O mais, nada real. Nem o beijo, o único beijo. A mulher,
ao lado, dormindo, não era a mesma que vira há pouco
e que há pouco tivera nos braços. Um sonho. Nada
mais que isso...
Fábio esfregou os olhos e bocejou. Quis dormir novamente,
não podia dormir; quis pensar noutra coisa, não
podia pensar. Os pensamentos bailavam-lhe na mente e pareciam
chocar-se uns aos outros. Na verdade não bailavam: corriam,
saltavam e se fundiam, numa mistura confusa e embaralhada. Só
uma coisa lhe parecia clara: a lembrança de um beijo trocado
às pressas. Do único beijo.
Olhou a mulher que dormia e experimentou uma ligeira sensação
de remorso. Era uma santa. Mas no íntimo aceitava, que
pelo menos naquele momento, deveria ser a outra.
Um morcego esvoaçou a cama e Fábio assustou-se.
Viu que não era possível permanecer deitado. Levantou-se,
abriu a janela e se debruçou a contemplar a noite. Não
havia estrelas. Nenhuma. Se houvesse estrelas ele não ficaria
tão só. E o morcego outra vez no seu vôo cego,
agora varando o espaço da janela e se perdendo na noite,
misturando-se com ela, fazendo-se noite também.
Pareceu-lhe que melhor seria voltar à cama e tentar dormir.
De que lhe adiantava ficar entregue à tola impressão
que um sonho lhe deixara? Aquele pieguismo, sobre ser ridículo
para um homem de sua idade, era aviltante para sua condição
de casado. Que não diriam a mulher e os filhos, a filha
moça, se o vissem assim, insone, numa atitude de adolescente,
queimando os dedos cigarro após cigarro, de todo preso
à simples lembrança de um sonho semi-erótico?
Não. Não estava certo. Talvez não estivesse
com saúde. Aquele estado d’alma, aquela ânsia,
só podia atribuir, ele, um homem de meia-idade, a uma situação
patológica qualquer.
E o próprio sonho Fábio punha à conta da
hipótese a que se apegara para justificar os efeitos de
uma frustração amorosa. Passou a sentir a garganta
doendo. Estaria resfriado? Tossiu, pigarreou, pensou em deixar
de fumar. Talvez as amígdalas... Ora amígdalas!...
Não as tinha desde criança. Sentou-se na cadeira
de embalo e procurou fugir de todos aqueles pensamentos. Não
conseguia abstrair-se. Na parede, o relógio grande passando
as horas com seu barulho enjoado constante. Ferindo o silêncio,
aumentando o tédio num crescendo irritante, como se fossem
marteladas. Se pudesse não ouviria zoada de relógios.
Principalmente numa noite de insônia. E por instantes ficou
pensando no papel que o relógio desempenhava em sua vida.
Não passava de um escravo dos ponteiros. Sempre fora forçado
a observar as horas certas e convencionais. Sempre. De manhã
à noite. As horas... as horas... Lera, algures, uma frase
em latim que dizia: “todas ferem, a derradeira mata”.
E pensar que depois de tantas haveria uma última com gosto
de morte... Para quantos aquela hora não estaria sendo
a derradeira? Ah!... Os relógios. Saber que por muito tempo
ainda os veria a dividir o tempo, mostrando-o em pedaços,
numa advertência de que há um passado se formando.

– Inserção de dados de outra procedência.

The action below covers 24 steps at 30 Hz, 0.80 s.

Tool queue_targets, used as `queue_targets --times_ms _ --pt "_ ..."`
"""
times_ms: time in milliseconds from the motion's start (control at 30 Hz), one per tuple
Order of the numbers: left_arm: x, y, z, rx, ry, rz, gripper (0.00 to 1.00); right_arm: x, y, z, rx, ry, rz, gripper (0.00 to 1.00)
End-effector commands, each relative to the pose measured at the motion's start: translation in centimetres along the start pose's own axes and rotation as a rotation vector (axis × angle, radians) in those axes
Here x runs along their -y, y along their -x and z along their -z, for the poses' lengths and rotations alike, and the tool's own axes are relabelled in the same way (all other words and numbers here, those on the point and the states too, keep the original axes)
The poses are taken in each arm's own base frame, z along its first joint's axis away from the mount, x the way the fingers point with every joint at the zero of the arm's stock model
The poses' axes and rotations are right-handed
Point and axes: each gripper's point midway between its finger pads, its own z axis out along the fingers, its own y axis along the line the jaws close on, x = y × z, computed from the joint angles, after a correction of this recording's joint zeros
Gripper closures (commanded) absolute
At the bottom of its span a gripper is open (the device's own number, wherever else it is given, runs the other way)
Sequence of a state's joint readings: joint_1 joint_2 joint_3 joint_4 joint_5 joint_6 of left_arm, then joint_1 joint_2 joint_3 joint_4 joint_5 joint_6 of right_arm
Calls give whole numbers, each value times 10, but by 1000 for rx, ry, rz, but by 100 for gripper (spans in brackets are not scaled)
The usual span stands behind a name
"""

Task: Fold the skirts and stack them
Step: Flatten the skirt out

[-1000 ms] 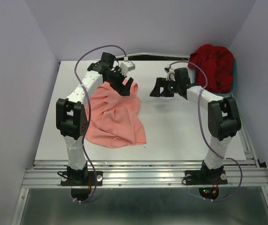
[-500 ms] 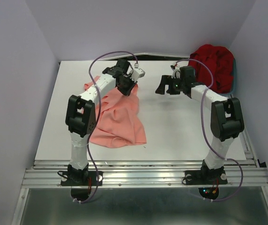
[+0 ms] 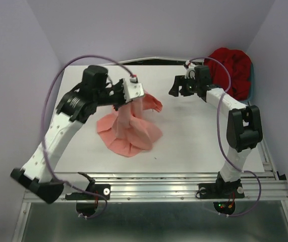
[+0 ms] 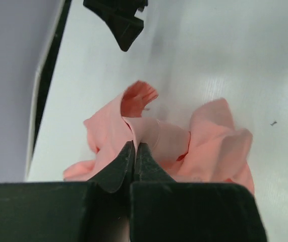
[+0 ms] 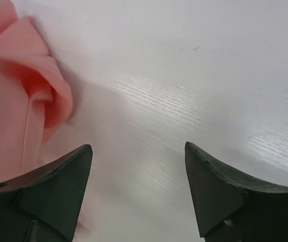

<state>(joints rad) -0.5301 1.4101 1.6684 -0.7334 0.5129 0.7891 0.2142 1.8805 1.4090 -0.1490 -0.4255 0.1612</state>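
The salmon-pink skirt lies bunched at the middle left of the table, one part pulled up into a peak. My left gripper is shut on that peak. In the left wrist view its fingers pinch a fold of the pink skirt, which hangs below them. My right gripper hovers open over bare table to the right of the pink cloth. The right wrist view shows nothing between its tips, with the pink skirt's edge to their left. The deep red skirt is heaped at the back right.
The red heap sits in a teal basin at the table's back right corner. The white table ends at a metal rail in front. Purple-grey walls close in the left, back and right sides. Cables loop above both arms.
My left gripper closed on the pink skirt and rose, dragging the cloth up and rightward into a peak. The right gripper shifted slightly toward the back and its jaws narrowed a little.
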Motion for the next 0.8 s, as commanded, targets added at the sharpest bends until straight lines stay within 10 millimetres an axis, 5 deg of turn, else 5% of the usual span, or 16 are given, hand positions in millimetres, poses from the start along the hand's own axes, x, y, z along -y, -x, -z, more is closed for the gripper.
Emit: queue_targets --times_ms 0,67,200,233,500,600,667,700,767 --pt "35 -13 49 27 40 -181 100 -14 23 4 34 86 67 22" --pt "34 -30 51 3 121 -144 100 -24 15 1 -1 157 35 25" --pt "27 -36 61 30 242 -101 100 -57 0 12 -39 323 25 24" --pt "23 -35 59 42 252 -67 100 -53 -19 14 -61 316 14 23" --pt "-14 -45 22 25 250 60 100 -45 -52 54 -83 226 175 22" --pt "-54 -69 -10 3 227 219 100 -50 -61 68 -125 253 236 21" --pt "-82 -72 -8 31 224 327 100 -56 -68 77 -153 280 233 20" --pt "-89 -94 -30 -8 186 397 100 -62 -71 81 -158 308 219 18" --pt "-104 -96 -37 -15 155 459 100 -72 -80 86 -160 340 203 18"
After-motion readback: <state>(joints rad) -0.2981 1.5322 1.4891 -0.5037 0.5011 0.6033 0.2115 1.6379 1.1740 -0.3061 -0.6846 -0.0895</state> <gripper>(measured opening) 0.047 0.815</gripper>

A vida, toda ela, presa, sujeita à divisão mecânica
de duas peças que não param. Talvez fosse interessante
escrever um tratado sobre a importância do relógio
na vida do homem. Poderia começar assim: de todas as máquinas
que o homem criou para servi-lo, houve uma de que se tornou escravo:
o relógio.
E mesmo assim, entregando-se a pensamentos estranhos aos que lhe
haviam roubado o sono numa tentativa de fuga, aqui e acolá
lhe assaltava a doce lembrança, na ternura de uma voz que
se repetia dentro dele lamentando a impossibilidade de prosseguirem
o enlevo. “Não! Não podemos fazer isso...”
Por quê? E a pressa: “Chega!” “Vamos!...”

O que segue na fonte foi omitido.